If, like me, you were raised to support musicians fighting for control of their own art – Prince writes “slave” on his cheek and changes his name to a symbol to protest Warner Music’s control over his name and his Music to protest – you will definitely be nervous about what exactly this AI path predicts. I saw Terminator and War Games.

However, it is unlikely that we will encounter real killer robots or nuclear weapons in the music sector. The ghostwriter’s statement is more positive than one would expect from someone so obviously pro-AI. Artists deserve to be paid, and they certainly deserve to have their voices not spread hate speech. And they’re also unlikely to sit back and accept unfair portrayals. Just look at the anger that arises when an artist’s song is played at a political event they disagree with.

My first reaction when I heard that AI was coming to music was to assume that trading artistic freedom for money and so-called progress was a bad idea. But every change always has gradations. I can only find good things about eliminating the ambient noise in John Lennon’s apartment to track down the voice of the lost Beatles.

The Beatles are shopping

The idea of ​​using modern technology to enhance older recordings can take some getting used to. But it seems the two surviving Beatles are fans of the trial.

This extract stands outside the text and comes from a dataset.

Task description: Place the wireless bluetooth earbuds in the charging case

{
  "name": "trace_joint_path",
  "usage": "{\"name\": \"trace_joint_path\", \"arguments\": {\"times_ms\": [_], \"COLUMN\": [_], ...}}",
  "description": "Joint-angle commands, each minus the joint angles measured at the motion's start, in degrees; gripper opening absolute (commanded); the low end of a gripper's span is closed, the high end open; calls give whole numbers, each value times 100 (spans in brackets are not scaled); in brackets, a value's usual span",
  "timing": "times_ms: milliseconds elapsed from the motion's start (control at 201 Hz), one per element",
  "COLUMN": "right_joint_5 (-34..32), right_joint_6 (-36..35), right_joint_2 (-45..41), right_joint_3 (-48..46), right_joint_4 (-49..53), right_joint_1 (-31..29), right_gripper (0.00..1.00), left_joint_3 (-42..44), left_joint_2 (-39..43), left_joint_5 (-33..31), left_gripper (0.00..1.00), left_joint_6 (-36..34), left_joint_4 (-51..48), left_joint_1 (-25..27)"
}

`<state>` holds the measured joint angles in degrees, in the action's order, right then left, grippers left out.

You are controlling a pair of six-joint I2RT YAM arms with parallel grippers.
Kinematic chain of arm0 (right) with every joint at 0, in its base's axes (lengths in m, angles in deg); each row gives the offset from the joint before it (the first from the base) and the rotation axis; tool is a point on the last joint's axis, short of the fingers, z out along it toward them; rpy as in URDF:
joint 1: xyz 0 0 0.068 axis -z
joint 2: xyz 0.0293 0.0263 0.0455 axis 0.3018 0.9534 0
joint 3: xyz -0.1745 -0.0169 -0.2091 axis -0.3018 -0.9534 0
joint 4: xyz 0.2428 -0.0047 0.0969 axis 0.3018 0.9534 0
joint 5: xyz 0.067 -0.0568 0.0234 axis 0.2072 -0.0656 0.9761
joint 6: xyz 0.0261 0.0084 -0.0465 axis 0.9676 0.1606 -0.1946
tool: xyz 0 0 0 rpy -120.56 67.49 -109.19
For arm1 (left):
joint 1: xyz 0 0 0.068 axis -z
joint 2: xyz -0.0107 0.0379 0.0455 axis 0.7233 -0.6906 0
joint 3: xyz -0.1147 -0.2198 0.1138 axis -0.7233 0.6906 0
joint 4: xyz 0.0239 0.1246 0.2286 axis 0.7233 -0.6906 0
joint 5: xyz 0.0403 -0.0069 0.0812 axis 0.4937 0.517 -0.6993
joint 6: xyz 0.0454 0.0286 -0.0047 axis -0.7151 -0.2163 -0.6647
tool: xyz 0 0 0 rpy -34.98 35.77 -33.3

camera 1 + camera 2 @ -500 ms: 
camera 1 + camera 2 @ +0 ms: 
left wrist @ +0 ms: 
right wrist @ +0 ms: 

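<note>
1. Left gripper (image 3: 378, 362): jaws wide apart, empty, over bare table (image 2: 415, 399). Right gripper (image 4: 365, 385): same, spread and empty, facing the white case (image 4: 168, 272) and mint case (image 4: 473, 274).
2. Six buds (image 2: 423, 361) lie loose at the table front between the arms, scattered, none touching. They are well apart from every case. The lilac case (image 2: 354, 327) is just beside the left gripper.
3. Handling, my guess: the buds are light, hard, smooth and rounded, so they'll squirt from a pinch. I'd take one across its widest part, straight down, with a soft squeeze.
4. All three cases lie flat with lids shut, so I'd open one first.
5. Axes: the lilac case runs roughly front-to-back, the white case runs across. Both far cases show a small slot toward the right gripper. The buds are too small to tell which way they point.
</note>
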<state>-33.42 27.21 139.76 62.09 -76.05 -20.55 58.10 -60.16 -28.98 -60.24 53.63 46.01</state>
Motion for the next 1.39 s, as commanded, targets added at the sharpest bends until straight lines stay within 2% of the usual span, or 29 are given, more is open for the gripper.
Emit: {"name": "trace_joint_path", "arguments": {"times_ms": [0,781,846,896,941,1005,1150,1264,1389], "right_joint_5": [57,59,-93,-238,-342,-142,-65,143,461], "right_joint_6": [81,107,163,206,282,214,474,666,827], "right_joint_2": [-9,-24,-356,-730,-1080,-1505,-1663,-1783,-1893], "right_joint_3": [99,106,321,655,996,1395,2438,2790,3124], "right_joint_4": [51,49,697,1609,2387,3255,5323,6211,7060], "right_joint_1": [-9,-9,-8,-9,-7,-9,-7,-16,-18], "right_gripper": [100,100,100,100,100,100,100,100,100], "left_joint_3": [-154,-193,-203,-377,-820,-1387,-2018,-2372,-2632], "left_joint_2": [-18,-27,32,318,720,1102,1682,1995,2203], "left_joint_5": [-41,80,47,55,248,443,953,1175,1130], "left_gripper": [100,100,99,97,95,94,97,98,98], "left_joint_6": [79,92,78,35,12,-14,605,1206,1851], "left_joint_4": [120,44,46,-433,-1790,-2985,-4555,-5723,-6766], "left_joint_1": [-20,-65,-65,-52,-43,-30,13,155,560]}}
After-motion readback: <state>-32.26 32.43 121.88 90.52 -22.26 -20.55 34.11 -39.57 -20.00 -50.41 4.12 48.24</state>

A 12-minute music video detailing the making of Now and Then was released on YouTube and Disney Plus on Wednesday. In it, McCartney ponders whether Lennon would have wanted them to finish his song. His decisive answer: “Yes! He would have liked that.”

Lennon’s son Sean echoes McCartney, saying: “My father would have loved this because he was never afraid to experiment with recording techniques.”

Drummer Ringo Starr describes the ability to work with his late bandmate’s vocals as “over the top”.

There’s an eerie moment when McCartney calls for isolating his late partner Lennon’s voice from the piano music and distracting house noises that filled the original tape. And the legendary voice sounds, clear and familiar, old and yet new.

McCartney says: “We’re actually experimenting with cutting-edge technology, which the Beatles would have been very interested in.”